Kelly’s OB-GYN referred her to Dr. Sarah Homitsky, a psychiatrist who specializes in pregnancy-related behavioral health.
“It was amazing that there was a place dedicated for women with PPD and PPA,” Kelly said. “So few people know about it or want to tackle it because of medications and fear with pregnancy and breastfeeding. They were up to date on the most recent research; they knew which meds were safe for breastfeeding. That was important to me, but so was getting my anxiety under control. They weren’t afraid to touch the subject of treating a mother. Dr. Homitsky asked if I was interested in therapy, but I didn’t think I had time for it since I was going back to work. I had done therapy in the past and have a masters in counseling psychology and had lost faith that it works. This program restored my faith in therapy, and it’s the best thing I could’ve done.”
Kelly says the last straw was when baby Samantha got bronchiolitis in January. Kelly was out of paid time off at work, but she had to take her to the hospital — and then got sick herself.
“It was a hard couple of weeks. The anxiety was starting to impact my bond with the baby. I was back at work and had limited time with her, but I wasn’t able to enjoy the little time I had with her because I was so anxious and she was sick — I felt like a nurse with anxiety and not her mom. I said I cannot keep going like this.”
Kelly called Dr. Homitsky and started an intensive outpatient therapy program for new moms with PPD and PPA the next day. For three days each week, three hours a day, Kelly joined other women and their babies in activities and therapies designed to help recognize and manage signs of anxiety and depression.
“We did bonding activities — wearing the baby which is so helpful if you have anxiety — songs, and baby yoga — which was the funniest thing until she learned to crawl.
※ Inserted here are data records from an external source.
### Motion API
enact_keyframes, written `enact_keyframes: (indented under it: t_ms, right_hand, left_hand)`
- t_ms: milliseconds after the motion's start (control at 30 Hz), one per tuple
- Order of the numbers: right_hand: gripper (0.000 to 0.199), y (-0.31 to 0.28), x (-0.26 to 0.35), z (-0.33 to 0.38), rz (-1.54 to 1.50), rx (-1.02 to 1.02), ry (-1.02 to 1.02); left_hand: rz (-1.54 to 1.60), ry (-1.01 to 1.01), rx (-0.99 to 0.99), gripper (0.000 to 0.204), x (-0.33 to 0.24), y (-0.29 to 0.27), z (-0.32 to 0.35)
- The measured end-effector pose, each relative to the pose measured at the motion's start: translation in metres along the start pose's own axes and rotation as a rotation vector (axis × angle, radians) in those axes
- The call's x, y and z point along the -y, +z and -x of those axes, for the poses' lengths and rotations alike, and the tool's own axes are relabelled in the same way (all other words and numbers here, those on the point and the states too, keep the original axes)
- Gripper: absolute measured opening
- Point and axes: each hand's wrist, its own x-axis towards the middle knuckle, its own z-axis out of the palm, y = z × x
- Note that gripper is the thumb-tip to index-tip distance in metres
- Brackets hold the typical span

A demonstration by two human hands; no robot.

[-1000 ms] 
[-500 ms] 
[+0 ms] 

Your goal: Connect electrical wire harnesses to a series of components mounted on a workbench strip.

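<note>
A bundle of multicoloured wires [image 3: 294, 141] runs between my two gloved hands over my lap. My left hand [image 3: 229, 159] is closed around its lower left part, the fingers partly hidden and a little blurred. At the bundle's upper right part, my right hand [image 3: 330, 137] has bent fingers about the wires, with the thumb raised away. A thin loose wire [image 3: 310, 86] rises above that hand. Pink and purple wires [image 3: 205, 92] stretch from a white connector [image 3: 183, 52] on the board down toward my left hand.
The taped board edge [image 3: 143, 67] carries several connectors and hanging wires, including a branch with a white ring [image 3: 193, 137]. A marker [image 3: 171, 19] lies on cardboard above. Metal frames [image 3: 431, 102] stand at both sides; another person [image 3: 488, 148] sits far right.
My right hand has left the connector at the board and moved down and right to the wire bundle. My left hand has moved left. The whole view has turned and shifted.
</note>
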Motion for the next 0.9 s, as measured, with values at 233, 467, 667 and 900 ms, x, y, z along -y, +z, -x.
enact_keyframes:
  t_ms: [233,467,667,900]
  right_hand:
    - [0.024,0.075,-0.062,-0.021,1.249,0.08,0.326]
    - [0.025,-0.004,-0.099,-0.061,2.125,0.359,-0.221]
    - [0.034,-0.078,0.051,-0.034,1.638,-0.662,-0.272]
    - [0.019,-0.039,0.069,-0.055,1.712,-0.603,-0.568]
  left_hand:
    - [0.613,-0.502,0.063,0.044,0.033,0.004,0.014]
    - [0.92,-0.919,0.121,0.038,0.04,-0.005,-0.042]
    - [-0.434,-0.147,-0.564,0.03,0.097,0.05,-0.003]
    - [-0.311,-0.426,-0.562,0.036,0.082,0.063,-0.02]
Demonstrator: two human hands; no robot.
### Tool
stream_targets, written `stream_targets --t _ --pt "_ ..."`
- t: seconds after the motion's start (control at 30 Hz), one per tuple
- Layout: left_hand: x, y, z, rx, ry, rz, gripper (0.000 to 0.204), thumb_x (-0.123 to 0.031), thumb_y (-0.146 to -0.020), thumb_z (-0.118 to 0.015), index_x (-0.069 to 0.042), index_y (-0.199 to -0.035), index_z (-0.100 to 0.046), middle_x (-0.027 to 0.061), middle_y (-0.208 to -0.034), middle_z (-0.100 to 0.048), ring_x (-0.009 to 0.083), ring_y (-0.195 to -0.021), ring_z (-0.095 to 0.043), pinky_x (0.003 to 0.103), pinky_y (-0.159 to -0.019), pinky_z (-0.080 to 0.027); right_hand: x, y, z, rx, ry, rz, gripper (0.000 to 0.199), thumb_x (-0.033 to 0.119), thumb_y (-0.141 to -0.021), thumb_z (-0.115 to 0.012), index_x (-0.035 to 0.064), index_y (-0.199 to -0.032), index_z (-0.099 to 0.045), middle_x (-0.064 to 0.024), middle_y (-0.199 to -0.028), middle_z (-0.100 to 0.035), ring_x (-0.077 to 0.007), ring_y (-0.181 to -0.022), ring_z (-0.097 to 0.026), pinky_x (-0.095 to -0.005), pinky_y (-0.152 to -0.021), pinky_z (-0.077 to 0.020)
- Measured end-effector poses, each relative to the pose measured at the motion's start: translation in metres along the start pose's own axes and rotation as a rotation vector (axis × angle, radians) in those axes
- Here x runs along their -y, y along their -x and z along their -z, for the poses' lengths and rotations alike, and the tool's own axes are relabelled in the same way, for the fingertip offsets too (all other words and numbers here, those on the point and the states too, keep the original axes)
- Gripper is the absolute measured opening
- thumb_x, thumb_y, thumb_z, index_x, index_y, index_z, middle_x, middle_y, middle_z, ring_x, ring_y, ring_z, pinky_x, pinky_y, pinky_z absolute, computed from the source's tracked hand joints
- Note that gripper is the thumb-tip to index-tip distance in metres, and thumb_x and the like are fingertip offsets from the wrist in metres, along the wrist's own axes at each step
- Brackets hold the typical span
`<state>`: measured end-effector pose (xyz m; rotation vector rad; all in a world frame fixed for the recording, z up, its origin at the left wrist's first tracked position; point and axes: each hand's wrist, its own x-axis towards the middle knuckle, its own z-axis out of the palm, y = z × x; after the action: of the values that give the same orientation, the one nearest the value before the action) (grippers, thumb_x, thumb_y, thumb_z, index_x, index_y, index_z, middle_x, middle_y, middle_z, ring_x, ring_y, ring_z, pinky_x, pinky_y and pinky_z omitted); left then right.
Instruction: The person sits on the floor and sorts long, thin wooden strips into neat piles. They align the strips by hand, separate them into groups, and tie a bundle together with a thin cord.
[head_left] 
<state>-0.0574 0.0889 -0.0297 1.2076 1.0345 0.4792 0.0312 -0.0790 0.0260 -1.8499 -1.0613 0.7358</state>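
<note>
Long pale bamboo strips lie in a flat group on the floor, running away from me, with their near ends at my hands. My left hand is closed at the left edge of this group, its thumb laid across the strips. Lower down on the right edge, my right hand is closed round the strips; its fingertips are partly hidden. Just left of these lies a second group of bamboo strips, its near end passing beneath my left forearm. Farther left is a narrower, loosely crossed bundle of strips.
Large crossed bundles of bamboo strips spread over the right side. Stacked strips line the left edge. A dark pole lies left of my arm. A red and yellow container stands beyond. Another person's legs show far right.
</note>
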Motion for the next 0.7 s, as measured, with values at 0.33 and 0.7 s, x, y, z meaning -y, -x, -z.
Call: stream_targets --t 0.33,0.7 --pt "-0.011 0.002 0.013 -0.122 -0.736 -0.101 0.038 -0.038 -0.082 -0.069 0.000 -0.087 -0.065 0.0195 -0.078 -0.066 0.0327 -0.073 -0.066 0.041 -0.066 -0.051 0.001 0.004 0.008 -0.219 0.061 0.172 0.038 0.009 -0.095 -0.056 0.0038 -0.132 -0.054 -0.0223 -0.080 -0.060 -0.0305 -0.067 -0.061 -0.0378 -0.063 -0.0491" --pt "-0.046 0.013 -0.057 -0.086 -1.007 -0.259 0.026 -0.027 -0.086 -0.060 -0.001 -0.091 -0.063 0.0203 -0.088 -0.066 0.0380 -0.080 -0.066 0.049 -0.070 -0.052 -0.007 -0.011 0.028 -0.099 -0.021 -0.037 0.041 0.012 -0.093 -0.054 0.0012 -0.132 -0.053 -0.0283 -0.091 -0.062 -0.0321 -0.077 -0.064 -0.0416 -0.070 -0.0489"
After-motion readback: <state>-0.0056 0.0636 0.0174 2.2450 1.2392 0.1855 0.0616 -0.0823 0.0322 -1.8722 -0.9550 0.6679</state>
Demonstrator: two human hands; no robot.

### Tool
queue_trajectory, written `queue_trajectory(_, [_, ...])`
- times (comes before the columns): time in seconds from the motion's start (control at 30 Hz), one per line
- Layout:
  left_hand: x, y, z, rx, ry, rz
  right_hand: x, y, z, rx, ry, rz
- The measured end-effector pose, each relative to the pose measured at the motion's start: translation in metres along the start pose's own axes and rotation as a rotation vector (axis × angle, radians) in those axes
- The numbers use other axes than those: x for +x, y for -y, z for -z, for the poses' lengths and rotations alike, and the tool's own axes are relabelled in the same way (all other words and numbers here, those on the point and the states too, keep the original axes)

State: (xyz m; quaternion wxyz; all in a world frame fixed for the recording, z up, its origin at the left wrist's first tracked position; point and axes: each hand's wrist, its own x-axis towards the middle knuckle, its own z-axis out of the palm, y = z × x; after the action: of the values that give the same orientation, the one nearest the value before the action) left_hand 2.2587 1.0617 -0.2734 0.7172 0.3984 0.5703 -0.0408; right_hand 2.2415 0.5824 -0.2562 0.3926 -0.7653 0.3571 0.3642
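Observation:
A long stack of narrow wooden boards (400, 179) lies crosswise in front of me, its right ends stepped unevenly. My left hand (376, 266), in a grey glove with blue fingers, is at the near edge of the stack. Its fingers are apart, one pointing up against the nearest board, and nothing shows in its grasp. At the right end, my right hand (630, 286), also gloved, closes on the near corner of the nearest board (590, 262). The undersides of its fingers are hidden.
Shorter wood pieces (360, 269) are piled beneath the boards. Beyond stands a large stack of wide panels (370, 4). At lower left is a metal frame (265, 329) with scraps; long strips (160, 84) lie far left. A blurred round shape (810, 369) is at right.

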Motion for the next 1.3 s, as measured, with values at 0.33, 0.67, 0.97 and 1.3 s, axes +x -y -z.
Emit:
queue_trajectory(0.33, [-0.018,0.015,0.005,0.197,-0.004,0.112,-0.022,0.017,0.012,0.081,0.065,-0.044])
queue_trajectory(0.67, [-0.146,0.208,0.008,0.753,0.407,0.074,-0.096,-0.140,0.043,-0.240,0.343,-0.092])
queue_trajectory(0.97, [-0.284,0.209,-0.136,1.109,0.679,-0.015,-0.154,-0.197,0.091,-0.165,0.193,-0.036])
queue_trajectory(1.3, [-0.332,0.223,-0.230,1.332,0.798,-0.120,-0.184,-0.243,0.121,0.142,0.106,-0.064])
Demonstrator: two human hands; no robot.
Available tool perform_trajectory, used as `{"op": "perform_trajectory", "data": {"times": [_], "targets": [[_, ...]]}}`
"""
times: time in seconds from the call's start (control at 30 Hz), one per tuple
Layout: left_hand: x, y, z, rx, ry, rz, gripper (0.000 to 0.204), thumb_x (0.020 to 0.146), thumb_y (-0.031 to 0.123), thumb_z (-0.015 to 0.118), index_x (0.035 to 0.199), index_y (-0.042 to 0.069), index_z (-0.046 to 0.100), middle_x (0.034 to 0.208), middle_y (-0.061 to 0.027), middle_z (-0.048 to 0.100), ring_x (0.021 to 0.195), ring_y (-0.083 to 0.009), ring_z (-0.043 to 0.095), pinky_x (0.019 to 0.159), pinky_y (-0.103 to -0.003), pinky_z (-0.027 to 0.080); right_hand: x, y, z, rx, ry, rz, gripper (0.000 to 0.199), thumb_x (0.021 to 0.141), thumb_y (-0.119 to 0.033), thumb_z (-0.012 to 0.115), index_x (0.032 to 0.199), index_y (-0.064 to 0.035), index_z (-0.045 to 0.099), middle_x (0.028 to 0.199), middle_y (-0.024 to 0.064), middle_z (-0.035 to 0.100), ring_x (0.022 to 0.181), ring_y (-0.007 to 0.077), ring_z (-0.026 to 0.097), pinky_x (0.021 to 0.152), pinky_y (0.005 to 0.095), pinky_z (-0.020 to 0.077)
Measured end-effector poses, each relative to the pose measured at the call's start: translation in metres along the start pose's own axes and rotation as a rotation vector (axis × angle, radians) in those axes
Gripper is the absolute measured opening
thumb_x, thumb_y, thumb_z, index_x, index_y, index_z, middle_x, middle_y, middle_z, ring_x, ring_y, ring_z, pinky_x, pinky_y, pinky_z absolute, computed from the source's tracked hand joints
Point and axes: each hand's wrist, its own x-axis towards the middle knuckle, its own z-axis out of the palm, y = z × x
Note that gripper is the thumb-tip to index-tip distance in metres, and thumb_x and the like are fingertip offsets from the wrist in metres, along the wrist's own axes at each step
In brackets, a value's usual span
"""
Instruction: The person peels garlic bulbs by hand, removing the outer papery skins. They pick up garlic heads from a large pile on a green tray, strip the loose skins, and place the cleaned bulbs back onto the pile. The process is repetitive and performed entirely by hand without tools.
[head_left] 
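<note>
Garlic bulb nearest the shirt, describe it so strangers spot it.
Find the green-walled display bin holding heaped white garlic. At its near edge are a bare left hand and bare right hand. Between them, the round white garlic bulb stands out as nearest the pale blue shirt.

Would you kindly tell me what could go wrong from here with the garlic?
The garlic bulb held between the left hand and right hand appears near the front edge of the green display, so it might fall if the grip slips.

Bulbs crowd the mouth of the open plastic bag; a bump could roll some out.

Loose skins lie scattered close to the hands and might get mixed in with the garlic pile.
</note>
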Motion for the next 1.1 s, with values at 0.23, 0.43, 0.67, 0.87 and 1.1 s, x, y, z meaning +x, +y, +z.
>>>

It all took the seriousness away from how I felt and put it into a fun enjoyable interaction, which I needed so badly.”
The group covered sleep training, so moms could get more rest, and coping skills for when anxiety and depression started to take over. She says getting to know a group of new moms who were going through the same exact thing was incredibly important, especially in an age where social media only shows everyone’s happiest moments. Little by little, Kelly started to feel better and saw her life improve in ways she didn’t expect.
“It changed my relationship with my husband, because I didn’t realize how my anxiety impacted him. I was irritable, and I got in the way of him bonding with her because I was so anxious about how he was doing things. They weren’t the wrong way, they just weren’t my way. He came with me to a few sessions and learned that it wasn’t me trying to be mean — it’s an issue I couldn’t always control. It helped my relationship with my mom, and his mom, too. I also have a better relationship with myself — I’m so much more forgiving of myself as a working mother. It can’t all be perfect all the time.”